3127. I think this Company have also a school at
Peel, in the Isle of Man, have they not ?—Yes, they
have.
3128. Is that supported largely out of the corporate
income ?—Very largely indeed. It was founded under
the will of Philip Christian.
3129. Can you tell the Commission how many
members you have on your court ?—About 40.
3130. Do you find that number larger or smaller
than you think sufficient to do the business ?—I do
not think it is larger than it ought to be to do the
business properly. The members attend and give
very great attention to the subjects brought before
them. There is a great deal of work connected with
the administration of the Company and its charities,
and there are men of different classes and rank in the
court and of different attainments, and I think that
their experience in their various branches of business
and professions and private life are very valuable
indeed on the questions brought before them. I do not
think that the number of the court is any impediment.
3131. Do you think that the Company would be
as efficiently conducted if there were 20 members on
the court instead of 40 ?—I cannot say that, but I
do not think that the number of 40 is inconveniently
large, and we do get the benefit of the various
experience and attainments of the different members.
3132. Of course the 40 cost double what the 20
would ?—No doubt that does involve an increased cost.
3133. Are the whole of your trust funds administered without making any charge against the trust
for management ?—The whole of the trust funds are
administered free of any charge whatever to the charities, there is no charge at all, we do not even accept
the five per cent. allowed by the Court of Chancery
and the Charity Commissioners as receivers. We pay
the whole expense of the management of the trusts
out of our own corporate income.
3134. I think it has been suggested in your return
that the Company should pay succession duty, or a
sum of money in commutation of succession duty, do
you agree with that suggestion ?—Yes, I do; we did
put that suggestion in the returns in 1880, and we do
think that that would only be a proper provision, it
being a general provision not confined to the Companies alone but to owners of land in mortmain all
over the country. We think that that would be fair
and right, and, if we may respectfully say so, we
should entirely approve of it.
3135. Have you, in your statement to the Commission, made some suggestion in reference to an
alteration of the Charitable Trusts Act?—I may say
we have been anxious to avail ourselves as largely as
possible of the Charity Commission. We have full
confidence in them: we have always gone to them in
difficulty: we have put several of our charities under
their revision—many were already under the Court
of Chancery; and we should be quite willing that
the powers of that body should be increased somewhat in the way (if we might suggest) indicated by
Mr. Longley in his evidence before the Commission.

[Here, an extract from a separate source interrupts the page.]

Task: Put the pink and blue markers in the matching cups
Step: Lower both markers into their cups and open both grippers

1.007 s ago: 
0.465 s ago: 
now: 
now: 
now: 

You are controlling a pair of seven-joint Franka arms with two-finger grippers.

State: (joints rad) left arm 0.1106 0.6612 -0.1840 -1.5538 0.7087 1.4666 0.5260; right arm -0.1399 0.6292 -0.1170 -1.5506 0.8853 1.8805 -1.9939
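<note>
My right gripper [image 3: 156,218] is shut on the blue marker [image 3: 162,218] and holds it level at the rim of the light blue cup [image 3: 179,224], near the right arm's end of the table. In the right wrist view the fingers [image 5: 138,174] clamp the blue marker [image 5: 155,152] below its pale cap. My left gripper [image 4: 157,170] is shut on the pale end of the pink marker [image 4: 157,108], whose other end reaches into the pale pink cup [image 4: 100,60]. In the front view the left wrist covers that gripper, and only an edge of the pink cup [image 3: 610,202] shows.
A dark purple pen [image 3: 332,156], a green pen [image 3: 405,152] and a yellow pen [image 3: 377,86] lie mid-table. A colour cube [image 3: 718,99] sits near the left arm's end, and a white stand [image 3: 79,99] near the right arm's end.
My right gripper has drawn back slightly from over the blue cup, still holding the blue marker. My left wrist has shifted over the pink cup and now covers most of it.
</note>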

For instance both Mr. Hare and Mr. Longley, mentioned the fetter or limit of 50l.; if the property of
a charity exceeds that amount they are deprived of
taking the initiative without the consent of the
trustees of the charity. That is an impediment, and
we should think that that limit might very well be
done away with, subject to reasonable and necessary
limitations and safeguards. Of course we are only a
deputation from the court of the Company, and we
cannot go beyond our powers, but in other respects I
think I may say that we should be quite willing that
the jurisdiction of the Charity Commissioners should
be increased, safeguards being provided as was done,
I think, by the Bill (amended in the House of Lords,
to a certain extent) which was last introduced into
Parliament in 1880, I think. To some extension of
the powers to the Charity Commissioners we should
most willingly accede, and I think that it would be
very beneficial to charities generally.
3136. Has any large part of the Company's
property been acquired, by bequest or otherwise,
during the present century ?—Some part has been, of
course; the devises of land were made principally
before the 18th century, but there have been some,
West's and others, since.
3137. That was a trust bequest?—Principally trust
bequest.
3138. I mean gifts or bequests for the benefit of the
Corporation ?—There was the one to which attention
has been a good deal drawn, Mr. Thwaytes' bequests.

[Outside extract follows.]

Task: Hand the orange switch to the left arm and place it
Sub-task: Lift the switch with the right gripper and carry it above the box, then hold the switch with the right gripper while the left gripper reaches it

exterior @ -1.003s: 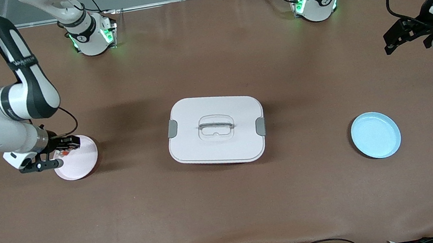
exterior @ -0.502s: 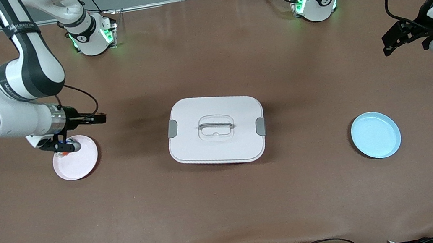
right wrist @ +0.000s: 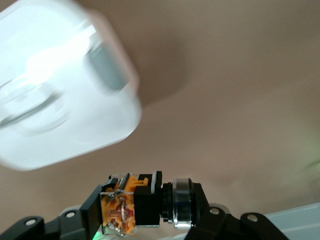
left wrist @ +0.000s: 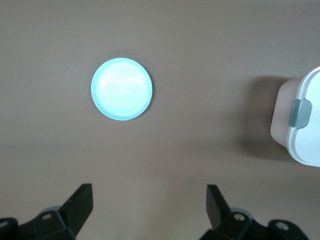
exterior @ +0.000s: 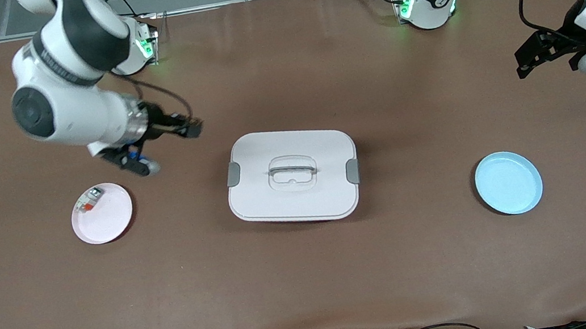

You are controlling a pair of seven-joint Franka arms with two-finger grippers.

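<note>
Two arms share this job, and right now only one is loaded. Your right gripper (exterior: 190, 128), in the upper left of the front view, has its jaws clenched on the orange switch (right wrist: 142, 202); the right wrist view shows the part lying crosswise between the jaws, orange block at one end, dark ringed barrel at the other. It hangs in the air over bare bench (exterior: 310, 288), between the pink plate (exterior: 102, 213) and the box (exterior: 292, 175).

Your left gripper (exterior: 547, 53) waits at the right edge of the frame, jaws released and empty, over the bench above the blue plate (exterior: 508, 183); its wrist view looks down on that plate.

What matters is the line between the two grippers: the box sits squarely across it in the middle of the frame. The switch lies toward the left of the picture from the left gripper, well apart from it. I judge the handover needs a path over the strip of bench above the box in the frame, or well clear over its lid.

A white-grey part (exterior: 89, 199) with a red patch rests on the pink plate; leave it.
</note>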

He made two bequests, one of 20,000l. to found a
charity for the blind (which sum is now represented
by an investment standing in the name of the public
trustee of charities, and is administered under the
Charity Commissioners), and the other of 20,000l.

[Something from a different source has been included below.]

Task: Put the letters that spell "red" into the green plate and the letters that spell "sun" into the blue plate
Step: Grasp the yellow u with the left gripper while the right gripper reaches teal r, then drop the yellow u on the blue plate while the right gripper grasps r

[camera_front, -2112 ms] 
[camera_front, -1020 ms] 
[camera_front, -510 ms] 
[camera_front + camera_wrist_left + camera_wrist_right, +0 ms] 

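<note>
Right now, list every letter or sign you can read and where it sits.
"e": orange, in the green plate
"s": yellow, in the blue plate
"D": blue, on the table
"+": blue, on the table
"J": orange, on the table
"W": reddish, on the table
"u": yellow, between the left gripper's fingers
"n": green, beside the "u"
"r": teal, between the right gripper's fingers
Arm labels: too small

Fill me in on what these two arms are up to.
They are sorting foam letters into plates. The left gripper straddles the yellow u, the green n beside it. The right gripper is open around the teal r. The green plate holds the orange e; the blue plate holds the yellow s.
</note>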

further "to be used in a way to make the Company
comfortable."
3139. How do you spend that?—I was going to explain that. A good deal has been said about it I observe
in the evidence, and it has been much commented
upon. The way in which it is spent is this. The
charitable bequest we have largely supplemented out
of our own funds so as to admit of pensions to a
larger number of the blind than the 20,000l. (less
legacy duty) which he left for that purpose would
admit of. The income of the other 20,000l. is applied
partly in payment of one of the dinners of the Company which is held on the first Wednesday in January
in every year in commemoration of Mr. Thwaytes.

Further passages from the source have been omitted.